Scientific classification
- Kingdom: Plantae
- Clade: Tracheophytes
- Clade: Angiosperms
- Clade: Eudicots
- Order: Caryophyllales
- Family: Cactaceae
- Subfamily: Cactoideae
- Genus: Gymnocalycium
- Species: G. andreae
- Binomial name: Gymnocalycium andreae (Boed.) Backeb. & F.M. Knuth 1935

= Gymnocalycium andreae =

- Genus: Gymnocalycium
- Species: andreae
- Authority: (Boed.) Backeb. & F.M. Knuth 1935
- Conservation status: LC

Species of cactus

Gymnocalycium andreae is a species of Gymnocalycium from Argentina.
==Description==
Gymnocalycium andreae often forms groups with diameters of up to 15 centimeters and more. The blue-green to blue-gray shoots are spherical, depressed spherical or sometimes short columnar and reach heights of up to 5 centimeters with diameters of 6 centimeters. A long beet root is formed. The eight to twelve rounded ribs are furrowed. The single central spine, sometimes missing, sometimes up to three are formed, is dark brown, slightly curved upwards to protruding and up to 1.3 centimeters long. The approximately six to ten, thin, spread out to comb-like adjacent or protruding marginal spines are 0.8 to 1.5 centimeters (rarely up to 4 centimeters) long. They are whitish and have a darker base.
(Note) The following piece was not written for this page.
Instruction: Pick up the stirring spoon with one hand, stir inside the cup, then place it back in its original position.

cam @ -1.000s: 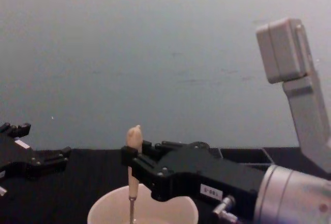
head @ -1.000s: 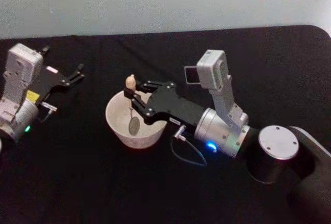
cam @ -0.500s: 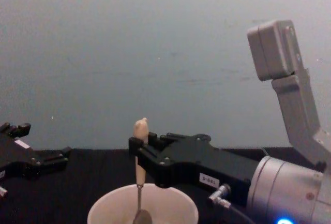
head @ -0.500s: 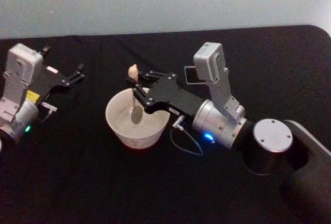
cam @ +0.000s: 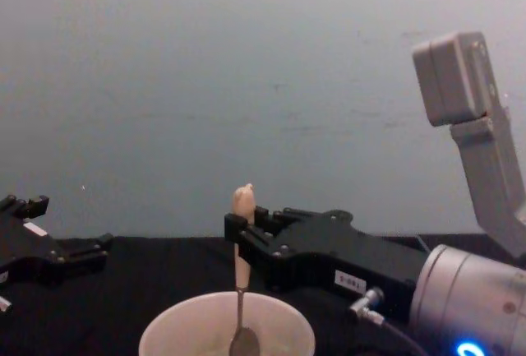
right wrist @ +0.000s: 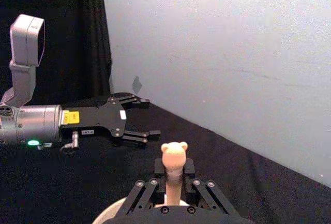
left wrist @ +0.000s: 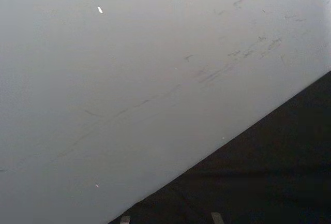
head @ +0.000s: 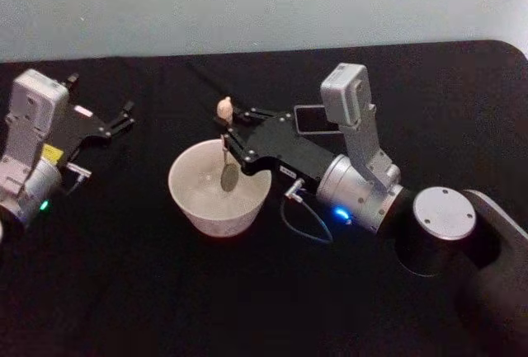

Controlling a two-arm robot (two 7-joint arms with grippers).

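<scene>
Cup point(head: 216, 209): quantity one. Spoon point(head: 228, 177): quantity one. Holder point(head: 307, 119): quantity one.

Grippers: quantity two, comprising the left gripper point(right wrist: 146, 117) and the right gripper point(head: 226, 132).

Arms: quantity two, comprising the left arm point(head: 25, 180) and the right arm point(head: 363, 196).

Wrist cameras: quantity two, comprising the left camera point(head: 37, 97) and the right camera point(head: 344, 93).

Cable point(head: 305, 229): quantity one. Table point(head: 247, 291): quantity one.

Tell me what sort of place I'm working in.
Probably a bare lab test bench: a table draped in black cloth, a plain pale wall behind, and a cream cup with the stirring spoon held in it by the right claw; left claw idles aside.
</scene>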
The pale to bright sulfur yellow or white to light pink flowers are 4 to 5 centimeters in diameter and up to 4 centimeters long. The blue-green fruits are spherical to cylindrical and reach a diameter of up to 1.2 centimeters.

Time lapse of flowering of G. andreae

==Distribution==
Gymnocalycium andreae is widespread in the Argentine provinces of Córdoba and San Luis at altitudes of 1500 to 2700 meters.
==Taxonomy==
The first description as Echinocactus andreae was made in 1930 by Friedrich Bödeker. The specific epithet andreae honors the honorary member of the German Cactus Society, the German cactus specialist and cactus connoisseur Wilhelm Andreae from Bensheim. Curt Backeberg placed the species in the genus Gymnocalycium in 1936.